Axon Server clustering

Hi All,
If axon server is used as eventstore which seems to be the recommended event-store by axon ahead of kafka,cassandra etc how replication is managed upon write when lets says 3 nodes of axon server are used?

It seems axon cluster is a single master topology like MongoDB where writes always happen to the same node.Does data replication happens asynchonously or synchronusly upon writing an event.If it is asynchronous is there provisions to sync nodes when node is up again?

Axon server writes are memory first or full disk write happens on a single atomic write?

Thanks,
Isuru

Hi Isuru,
please let me start the answer with a question: are you talking about Axon Server SE or EE? Just in case you’re not aware there are two editions, Standard Edition is what is publicly available on GitHub, while Enterprise Edition is a commercial product that adds clustering, more fine-grained security, and a lot more.

So, assuming you’re asking about the clustering of Axon Server EE; it is based on the Raft Consensus Algorithm, so data is replicated to all nodes in the cluster and reported as committed when more than half of the nodes have confirmed it.
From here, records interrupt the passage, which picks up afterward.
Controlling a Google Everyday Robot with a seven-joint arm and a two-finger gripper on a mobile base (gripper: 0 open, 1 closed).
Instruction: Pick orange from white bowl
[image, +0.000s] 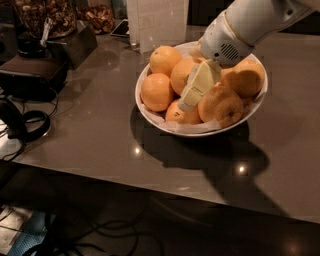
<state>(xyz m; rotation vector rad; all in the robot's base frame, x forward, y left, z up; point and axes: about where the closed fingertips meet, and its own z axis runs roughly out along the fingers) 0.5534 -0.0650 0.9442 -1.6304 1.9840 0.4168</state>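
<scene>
The white bowl (150, 111) stands on the grey-brown counter, lined with white paper and holding several oranges. My gripper (196, 90) reaches down from the upper right into the middle of the pile. It lies against a large orange (181, 74) at the centre, whose right side it hides, and its tip rests above a smaller orange (176, 114) at the front. No stem button shows on any orange, so I cannot tell which is the task's orange. Other oranges lie at the left (156, 92), back (165, 59), and right (221, 105).
A tall translucent container (157, 22) stands just behind the bowl. A dark stand with bowls of nuts (47, 37) is at the back left. Headphones and cables (22, 122) lie at the counter's left edge. The counter's front edge (150, 187) runs below the bowl.
</scene>
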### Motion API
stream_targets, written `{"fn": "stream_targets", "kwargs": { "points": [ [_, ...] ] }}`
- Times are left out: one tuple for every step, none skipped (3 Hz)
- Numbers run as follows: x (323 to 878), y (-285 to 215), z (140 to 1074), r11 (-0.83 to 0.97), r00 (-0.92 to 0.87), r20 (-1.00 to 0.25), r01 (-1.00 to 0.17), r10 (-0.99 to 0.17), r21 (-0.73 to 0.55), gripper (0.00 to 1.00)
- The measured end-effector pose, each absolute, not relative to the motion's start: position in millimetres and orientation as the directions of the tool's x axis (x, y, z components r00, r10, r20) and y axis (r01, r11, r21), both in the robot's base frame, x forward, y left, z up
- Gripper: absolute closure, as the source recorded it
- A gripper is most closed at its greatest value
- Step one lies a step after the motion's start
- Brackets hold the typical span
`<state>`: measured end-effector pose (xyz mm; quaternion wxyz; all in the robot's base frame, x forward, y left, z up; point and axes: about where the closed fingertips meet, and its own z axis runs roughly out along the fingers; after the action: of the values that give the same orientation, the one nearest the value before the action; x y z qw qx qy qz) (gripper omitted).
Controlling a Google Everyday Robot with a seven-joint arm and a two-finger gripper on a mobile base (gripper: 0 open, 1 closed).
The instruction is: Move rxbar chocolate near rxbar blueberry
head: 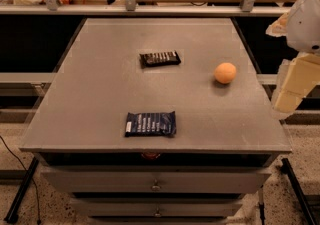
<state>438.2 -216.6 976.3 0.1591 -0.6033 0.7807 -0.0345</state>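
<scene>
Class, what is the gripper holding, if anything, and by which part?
Nothing: the gripper hangs beside the table's right edge; rxbar chocolate, rxbar blueberry and orange lie untouched.

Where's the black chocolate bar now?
In the camera view, the flat black snack-bar wrapper lies far-middle on the grey table, beyond the navy-blue wrapper, left of the orange ball; the hand hangs off its right edge.

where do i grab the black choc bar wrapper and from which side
Probably the middle of the flat black rectangular snack-bar wrapper, pinched across its narrow width, coming from straight above: it lies flat on the grey table with its long side running left to right. The gripper hangs off the table's right edge, beyond the orange ball.
</scene>
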Motion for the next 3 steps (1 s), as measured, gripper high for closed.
{"fn": "stream_targets", "kwargs": {
  "points": [
    [438.2,-216.6,976.3,0.270,-0.221,-0.207,-0.931,-0.953,-0.246,0.00],
    [449.5,-215.4,977.8,0.250,-0.203,-0.198,-0.934,-0.959,-0.255,0.00],
    [473.8,-211.9,977.6,0.206,-0.164,-0.175,-0.942,-0.971,-0.264,0.00]
  ]
}}
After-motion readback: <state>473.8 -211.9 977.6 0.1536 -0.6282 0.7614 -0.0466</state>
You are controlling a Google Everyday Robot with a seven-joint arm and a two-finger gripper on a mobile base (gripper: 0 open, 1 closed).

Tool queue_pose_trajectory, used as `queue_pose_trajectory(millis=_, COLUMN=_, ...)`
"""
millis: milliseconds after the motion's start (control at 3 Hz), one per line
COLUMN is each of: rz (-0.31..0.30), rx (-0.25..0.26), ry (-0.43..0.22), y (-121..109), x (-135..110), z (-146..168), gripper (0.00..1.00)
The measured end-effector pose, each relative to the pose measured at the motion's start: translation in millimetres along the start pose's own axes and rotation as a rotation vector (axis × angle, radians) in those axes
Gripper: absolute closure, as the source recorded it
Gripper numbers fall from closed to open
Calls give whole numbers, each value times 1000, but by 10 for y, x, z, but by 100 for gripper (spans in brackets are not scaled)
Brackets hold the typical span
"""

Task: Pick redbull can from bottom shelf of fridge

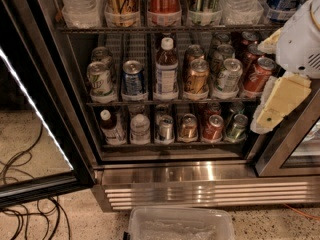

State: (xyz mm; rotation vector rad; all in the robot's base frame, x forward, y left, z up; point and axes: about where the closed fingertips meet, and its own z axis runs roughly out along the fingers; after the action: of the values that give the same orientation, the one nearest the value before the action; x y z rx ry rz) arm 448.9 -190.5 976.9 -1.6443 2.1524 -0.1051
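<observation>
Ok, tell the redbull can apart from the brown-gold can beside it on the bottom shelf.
The redbull can is silver with blue patches; the brown-gold can is amber. The redbull can looks slimmer, the brown-gold can wider. Both stand upright, side by side on the bottom shelf. The gripper hangs at the right edge, touching neither.
</observation>
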Motion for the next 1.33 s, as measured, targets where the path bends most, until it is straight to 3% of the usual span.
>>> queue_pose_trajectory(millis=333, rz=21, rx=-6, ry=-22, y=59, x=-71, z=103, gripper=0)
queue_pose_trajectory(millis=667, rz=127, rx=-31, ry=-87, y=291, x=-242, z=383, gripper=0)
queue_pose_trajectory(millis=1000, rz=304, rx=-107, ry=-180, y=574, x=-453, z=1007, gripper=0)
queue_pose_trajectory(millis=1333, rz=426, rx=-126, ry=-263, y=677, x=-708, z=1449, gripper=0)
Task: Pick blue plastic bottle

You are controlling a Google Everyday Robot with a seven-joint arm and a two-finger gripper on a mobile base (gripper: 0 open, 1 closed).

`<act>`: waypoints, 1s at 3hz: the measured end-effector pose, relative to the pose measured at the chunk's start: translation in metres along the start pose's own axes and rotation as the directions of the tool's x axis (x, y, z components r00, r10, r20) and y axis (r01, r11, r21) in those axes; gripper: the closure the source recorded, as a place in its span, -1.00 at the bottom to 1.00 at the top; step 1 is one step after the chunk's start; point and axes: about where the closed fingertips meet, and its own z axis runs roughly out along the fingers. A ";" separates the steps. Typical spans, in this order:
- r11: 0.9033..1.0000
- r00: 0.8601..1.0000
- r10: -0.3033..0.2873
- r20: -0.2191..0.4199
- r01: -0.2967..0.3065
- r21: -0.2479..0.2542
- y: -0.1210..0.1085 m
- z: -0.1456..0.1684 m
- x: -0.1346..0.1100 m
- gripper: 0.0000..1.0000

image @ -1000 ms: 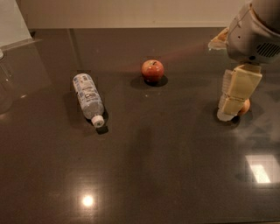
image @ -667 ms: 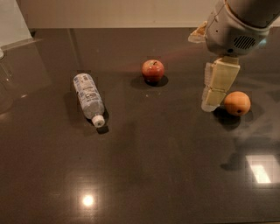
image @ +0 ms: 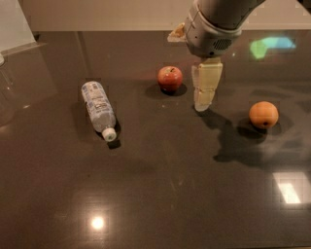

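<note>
Dark glossy tabletop (image: 160, 194), pale wall (image: 107, 14) behind; jaws beside apple (image: 170, 79), openness unclear; blue plastic bottle (image: 98, 106) apart.

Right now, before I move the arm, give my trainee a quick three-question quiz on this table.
1. True or false: the bottle stands upright.
2. Fill in: the gripper hangs just right of the apple, between it and the ____.
3. The bottle's cap points: A toward the camera; B toward the apple; C toward the far edge.

Key: 1 false, it lies on its side. 2 orange. 3 A.
</note>
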 end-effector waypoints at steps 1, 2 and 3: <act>0.986 0.986 -0.167 0.023 0.166 0.019 -0.022 0.024 -0.022 -1.00; 0.937 0.935 -0.348 0.075 0.346 0.038 -0.039 0.038 -0.050 -1.00; 0.855 0.845 -0.519 0.130 0.515 0.061 -0.044 0.042 -0.079 -1.00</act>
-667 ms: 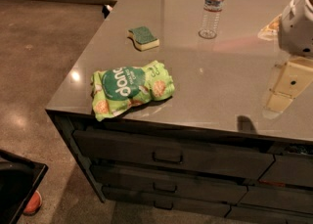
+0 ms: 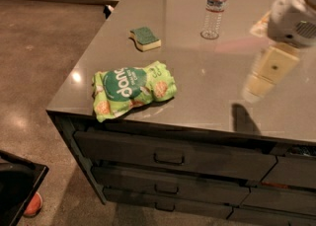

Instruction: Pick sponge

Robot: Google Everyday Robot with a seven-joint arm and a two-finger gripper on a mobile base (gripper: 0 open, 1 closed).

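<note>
Here the end effector (image 2: 266, 74) hangs over the counter (image 2: 197, 96), well apart from the sponge (image 2: 145, 38); its opening cannot be told.

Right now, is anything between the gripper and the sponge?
Nothing visible. The gripper hovers at right; bare countertop runs to the sponge, with the water bottle beyond that line and the snack bag nearer the camera.

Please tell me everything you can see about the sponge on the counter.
The sponge is small and rectangular: dark green scrub top, pale yellow foam body, wavy sides. It lies flat, green side up, on the grey counter, behind the snack bag and left of the water bottle. Only the counter touches it. The tool hangs over the counter, far to its right.
</note>
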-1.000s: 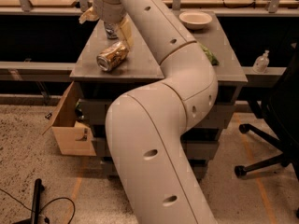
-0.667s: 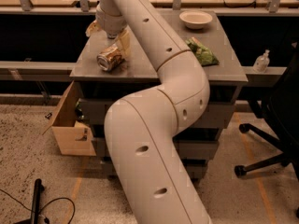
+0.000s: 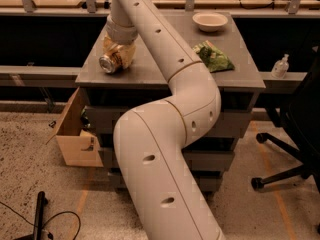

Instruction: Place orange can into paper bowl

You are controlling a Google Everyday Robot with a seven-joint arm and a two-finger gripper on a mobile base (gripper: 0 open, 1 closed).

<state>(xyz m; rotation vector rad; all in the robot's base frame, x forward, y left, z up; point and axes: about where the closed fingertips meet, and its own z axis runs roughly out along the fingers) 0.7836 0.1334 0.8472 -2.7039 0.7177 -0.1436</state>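
Observation:
The orange can lies on its side near the left front corner of the grey table, its silver end facing the front left. My gripper has come down right over the can and covers its rear part. The paper bowl, off-white and empty, stands at the far right of the table, well apart from the can. My white arm reaches up across the middle of the view and hides part of the table.
A crumpled green bag lies between can and bowl on the right. An open cardboard box sits below the table's left side. A small clear bottle and a black office chair are at the right.
My gripper has lowered from above the can onto it, and the arm has swung left. The can has shifted slightly left on the table. The bowl has not moved.

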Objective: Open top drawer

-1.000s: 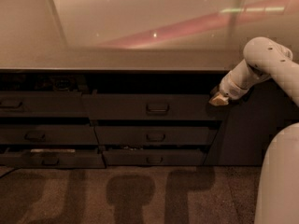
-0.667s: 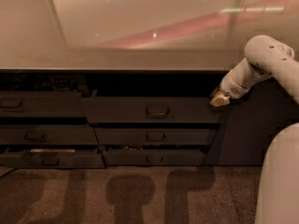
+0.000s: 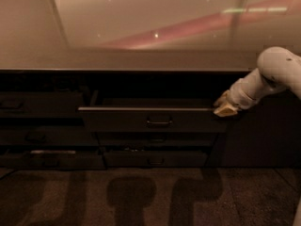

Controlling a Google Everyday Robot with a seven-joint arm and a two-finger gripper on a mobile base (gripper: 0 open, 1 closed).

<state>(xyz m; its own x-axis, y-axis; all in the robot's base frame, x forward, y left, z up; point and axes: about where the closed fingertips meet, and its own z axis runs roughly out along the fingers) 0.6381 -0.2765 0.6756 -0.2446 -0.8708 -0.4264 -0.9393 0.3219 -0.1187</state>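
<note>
The pincer (image 3: 225,108) sits at two o'clock on the top drawer (image 3: 141,120); I cannot tell if it grips. Pulling there, it could slip.

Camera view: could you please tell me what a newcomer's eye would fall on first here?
The top drawer juts out partly open, ahead of the other drawer fronts beside and below it. The white arm at the right edge stands out pale against the dark, with its hand at the drawer's right end. Above, the glossy countertop carries a reddish streak of reflected light.
</note>
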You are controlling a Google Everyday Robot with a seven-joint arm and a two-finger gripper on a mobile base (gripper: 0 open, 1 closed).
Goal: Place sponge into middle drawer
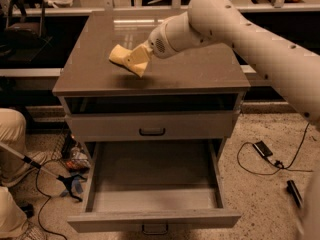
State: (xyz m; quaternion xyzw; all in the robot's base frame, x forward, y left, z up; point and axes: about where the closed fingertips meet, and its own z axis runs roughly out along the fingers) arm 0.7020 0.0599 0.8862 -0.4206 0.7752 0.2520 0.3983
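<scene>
The sponge (121, 55), a pale yellow block, is tilted and held just above the brown cabinet top (200, 74), left of centre. My gripper (136, 61) reaches in from the right on the white arm and is shut on the sponge's right end. The middle drawer (155, 219) is pulled open low in the camera view, directly below and in front of the sponge. Its flat grey floor is bare.
A closed drawer front with a dark loop handle (152, 131) sits above the open drawer, under a dark open slot (150, 103). A person's leg (10, 134) and cables (55, 176) are at the left. A black device with a cord (262, 149) lies on the floor at the right.
</scene>
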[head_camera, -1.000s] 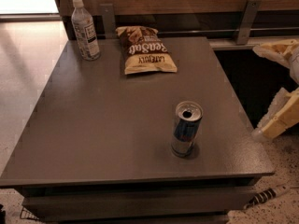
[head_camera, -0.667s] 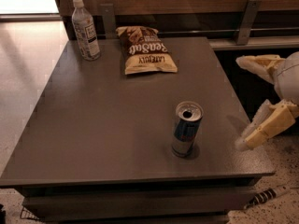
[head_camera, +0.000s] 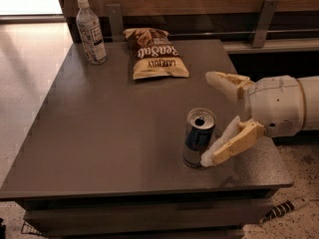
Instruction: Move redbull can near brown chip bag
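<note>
The redbull can [head_camera: 198,136] stands upright near the table's front right, silver and blue with its pull-tab top showing. The brown chip bag [head_camera: 155,53] lies flat at the back middle of the table, dark brown above and cream-yellow below. My gripper [head_camera: 208,117] comes in from the right, open, with cream-coloured fingers. The near fingertip [head_camera: 212,158] is right beside the can's right side, and the far finger [head_camera: 223,81] is behind and to the right of the can. The can is not between the fingers.
A clear plastic bottle [head_camera: 91,32] with a white cap stands at the back left of the grey table [head_camera: 99,133]. A wooden wall with metal brackets runs behind. The table's right edge is under my arm.
My gripper has moved left from the right edge of the view over the table, up to the can's right side. The can, bag and bottle have not moved.
</note>
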`<state>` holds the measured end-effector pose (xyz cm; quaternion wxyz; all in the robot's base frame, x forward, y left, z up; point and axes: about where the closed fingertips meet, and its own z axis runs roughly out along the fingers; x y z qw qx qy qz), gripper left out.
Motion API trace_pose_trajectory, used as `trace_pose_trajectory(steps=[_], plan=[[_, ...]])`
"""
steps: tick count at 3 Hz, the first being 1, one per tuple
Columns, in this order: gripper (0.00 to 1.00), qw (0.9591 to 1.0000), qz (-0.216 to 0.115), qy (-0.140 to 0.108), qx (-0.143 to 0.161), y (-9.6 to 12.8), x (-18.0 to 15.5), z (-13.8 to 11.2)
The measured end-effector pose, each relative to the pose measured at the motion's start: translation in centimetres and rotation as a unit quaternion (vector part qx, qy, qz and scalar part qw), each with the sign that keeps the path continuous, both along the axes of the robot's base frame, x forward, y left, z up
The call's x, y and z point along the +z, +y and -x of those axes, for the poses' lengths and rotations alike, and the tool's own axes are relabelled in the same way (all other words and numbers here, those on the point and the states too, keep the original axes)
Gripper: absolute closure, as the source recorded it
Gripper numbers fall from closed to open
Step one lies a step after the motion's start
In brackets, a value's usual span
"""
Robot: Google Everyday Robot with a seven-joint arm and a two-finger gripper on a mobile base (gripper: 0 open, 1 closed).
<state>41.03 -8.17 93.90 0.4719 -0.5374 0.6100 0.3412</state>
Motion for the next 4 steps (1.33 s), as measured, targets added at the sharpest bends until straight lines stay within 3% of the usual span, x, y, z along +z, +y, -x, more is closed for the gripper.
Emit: trace_pose_trajectory(steps=[1,3,4], plan=[[0.0,0.9975,-0.07,0.002,-0.001,1.3,-1.4,-0.2],[0.0,0.9963,-0.086,-0.004,0.001,1.6,-1.6,-0.2],[0.0,0.9951,-0.098,0.008,-0.005,1.1,-2.7,0.0]])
If a node has been down and comes back online, it will contact the cluster to find out if there is a current leader and request the current state of the log. The Raft algorithm ensures that the node with the most up-to-date (committed) log will become the leader and it will update any followers that are behind.

As for the memory vs disk bit: Axon Server (all editions) uses memory-mapped I/O for the Event Store so there is no separate memory cache in between.

Cheers,
Bert Laverman

Hi Bert,
Thanks for the reply.I have below doubts.Please clarify them.

  • If cluster has 7 nodes then write is committed when 4 nodes have finished writing same copy of the data.Isn’t it a performance over head?Is 3 node the recommended node count since same data copy is available in all nodes.Why to go with 5 7 nodes if its same copy?

  • Does this cluster support sharding?

Thanks,
Isuru

Hi Isuru,
Yes, these are good questions. As usual with these things, there are pluses and minuses to most choices. In this case, the questions are about your non-functional requirements.

In Axon Server EE clusters you assign nodes to Replication Groups and then create one or more contexts in each RG. We are now talking about the number of nodes in such an RG. A typical use of a larger replication group has to do with regional availability.

  • If I use a 3-node cluster deployed in e.g. Kubernetes, I can lose a single node and still have a working RG. (2 out of 3 available) If however the k8s cluster is located in a single availability zone, that becomes my concern.
  • If I use a multi-AZ k8s cluster, Kubernetes will take care of the single-AZ unavailability for me, but the risk is that more than a single AS node was on the k8s Worker Node that we lost. Then the AS cluster is unavailable until k8s has managed to respawn a majority. If I am able to fix the location and I only lost a single node, I am fine again. If I use VMs to host AS I can explicitly choose the AZ and gain predictability on what the impact of losing an entire AZ is.
  • If I use 5 or more nodes and use a multi-region deployment, where each node is additionally deployed in different AZs, I increase my availability again.

The downside of this exercise, as you rightly note, is performance, since the increased distance between nodes, as well as an increase in the number of nodes, increases the time needed to commit a transaction.

So, if your primary concern is performance, and you can survive unavailability for an amount of time, you could make do with even a single node deployment. If your limits on allowable downtime are tight, you’ll take the hit in performance and increase the (distributed) deployment of nodes. This is the discussion you need to have on the non-functional requirements.

A second “axis” you can look at has to do with the kind of workload for the AS cluster. If you have a high amount of traffic concerned with Commands and Queries rather than Events, you could benefit from adding Messaging-Only nodes. These increase the availability of these types of workloads while having little or no effect on the Event Store side.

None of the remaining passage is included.